**TASK DIRECTIONS**
Each line from the one containing "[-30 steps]" through the final line of the data below must be repeated exactly.

**AVAILABLE DATA**
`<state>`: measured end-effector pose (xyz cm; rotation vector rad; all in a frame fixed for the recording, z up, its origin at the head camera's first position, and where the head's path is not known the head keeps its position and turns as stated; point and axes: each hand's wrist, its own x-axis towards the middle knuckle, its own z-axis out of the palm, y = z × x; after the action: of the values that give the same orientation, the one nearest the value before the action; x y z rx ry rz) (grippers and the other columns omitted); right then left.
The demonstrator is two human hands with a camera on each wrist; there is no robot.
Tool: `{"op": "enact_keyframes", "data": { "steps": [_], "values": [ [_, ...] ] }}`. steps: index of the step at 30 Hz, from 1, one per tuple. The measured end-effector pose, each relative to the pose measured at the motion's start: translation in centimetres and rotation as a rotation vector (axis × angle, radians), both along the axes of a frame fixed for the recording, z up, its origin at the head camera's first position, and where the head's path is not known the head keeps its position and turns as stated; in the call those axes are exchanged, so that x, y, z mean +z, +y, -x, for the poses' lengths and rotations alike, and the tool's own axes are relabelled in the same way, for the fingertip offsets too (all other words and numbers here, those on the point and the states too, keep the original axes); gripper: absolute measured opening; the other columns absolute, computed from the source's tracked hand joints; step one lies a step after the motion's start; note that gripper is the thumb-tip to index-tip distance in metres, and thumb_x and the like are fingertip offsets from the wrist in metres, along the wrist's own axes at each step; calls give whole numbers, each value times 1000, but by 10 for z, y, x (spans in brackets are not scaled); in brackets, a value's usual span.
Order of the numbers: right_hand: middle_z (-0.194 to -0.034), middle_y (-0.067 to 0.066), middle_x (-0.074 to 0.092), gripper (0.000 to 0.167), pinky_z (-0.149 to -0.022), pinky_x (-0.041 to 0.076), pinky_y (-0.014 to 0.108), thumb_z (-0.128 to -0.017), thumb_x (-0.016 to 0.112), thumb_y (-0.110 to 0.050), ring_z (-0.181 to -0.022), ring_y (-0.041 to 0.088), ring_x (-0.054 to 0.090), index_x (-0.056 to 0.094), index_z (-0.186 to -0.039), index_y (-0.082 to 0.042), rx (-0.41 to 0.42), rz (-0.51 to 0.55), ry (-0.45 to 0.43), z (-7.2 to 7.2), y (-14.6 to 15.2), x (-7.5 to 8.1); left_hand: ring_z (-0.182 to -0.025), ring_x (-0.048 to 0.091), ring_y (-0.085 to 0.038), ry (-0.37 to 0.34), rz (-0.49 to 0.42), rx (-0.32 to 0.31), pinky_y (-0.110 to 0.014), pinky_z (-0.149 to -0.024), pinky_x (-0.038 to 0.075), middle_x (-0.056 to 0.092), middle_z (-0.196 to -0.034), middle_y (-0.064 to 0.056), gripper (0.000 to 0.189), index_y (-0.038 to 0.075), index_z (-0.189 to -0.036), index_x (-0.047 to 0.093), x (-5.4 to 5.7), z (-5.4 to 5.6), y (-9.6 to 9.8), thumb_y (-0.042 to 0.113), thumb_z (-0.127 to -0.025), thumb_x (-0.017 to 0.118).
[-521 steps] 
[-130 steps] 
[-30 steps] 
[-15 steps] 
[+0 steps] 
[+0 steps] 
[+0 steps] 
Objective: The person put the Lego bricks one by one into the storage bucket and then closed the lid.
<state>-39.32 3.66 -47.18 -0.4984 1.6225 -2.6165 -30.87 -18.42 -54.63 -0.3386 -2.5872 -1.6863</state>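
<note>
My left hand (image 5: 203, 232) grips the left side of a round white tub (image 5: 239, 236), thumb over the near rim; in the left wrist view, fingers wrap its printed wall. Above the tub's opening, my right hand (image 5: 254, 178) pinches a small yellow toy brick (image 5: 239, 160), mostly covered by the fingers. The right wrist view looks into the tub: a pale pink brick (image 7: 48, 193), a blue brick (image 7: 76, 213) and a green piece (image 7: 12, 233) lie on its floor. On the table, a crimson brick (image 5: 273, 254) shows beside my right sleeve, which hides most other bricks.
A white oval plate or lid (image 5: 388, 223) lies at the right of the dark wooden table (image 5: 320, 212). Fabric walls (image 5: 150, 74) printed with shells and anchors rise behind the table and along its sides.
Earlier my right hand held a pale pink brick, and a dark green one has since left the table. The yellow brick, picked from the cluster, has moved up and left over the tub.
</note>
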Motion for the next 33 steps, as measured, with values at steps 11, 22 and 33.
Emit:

**TASK SOLUTION**
[-30 steps] 
[-15 steps] 
[+0 steps] 
[+0 steps] 
[+0 steps] 
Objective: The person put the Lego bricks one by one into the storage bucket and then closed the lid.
<state>-39.32 3.66 -47.18 -0.4984 1.6225 -2.6165 -30.87 -18.42 -54.63 -0.3386 -2.5872 -1.6863</state>
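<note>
My left hand (image 5: 203, 232) grips the left side of a round white tub (image 5: 239, 236), thumb over the near rim; in the left wrist view, fingers wrap its printed wall. Above the tub's opening, my right hand (image 5: 254, 178) pinches a small yellow toy brick (image 5: 239, 160), mostly covered by the fingers. The right wrist view looks into the tub: a pale pink brick (image 7: 48, 193), a blue brick (image 7: 76, 213) and a green piece (image 7: 12, 233) lie on its floor. On the table, a crimson brick (image 5: 273, 254) shows beside my right sleeve, which hides most other bricks.
A white oval plate or lid (image 5: 388, 223) lies at the right of the dark wooden table (image 5: 320, 212). Fabric walls (image 5: 150, 74) printed with shells and anchors rise behind the table and along its sides.
Earlier my right hand held a pale pink brick, and a dark green one has since left the table. The yellow brick, picked from the cluster, has moved up and left over the tub.
</note>
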Motion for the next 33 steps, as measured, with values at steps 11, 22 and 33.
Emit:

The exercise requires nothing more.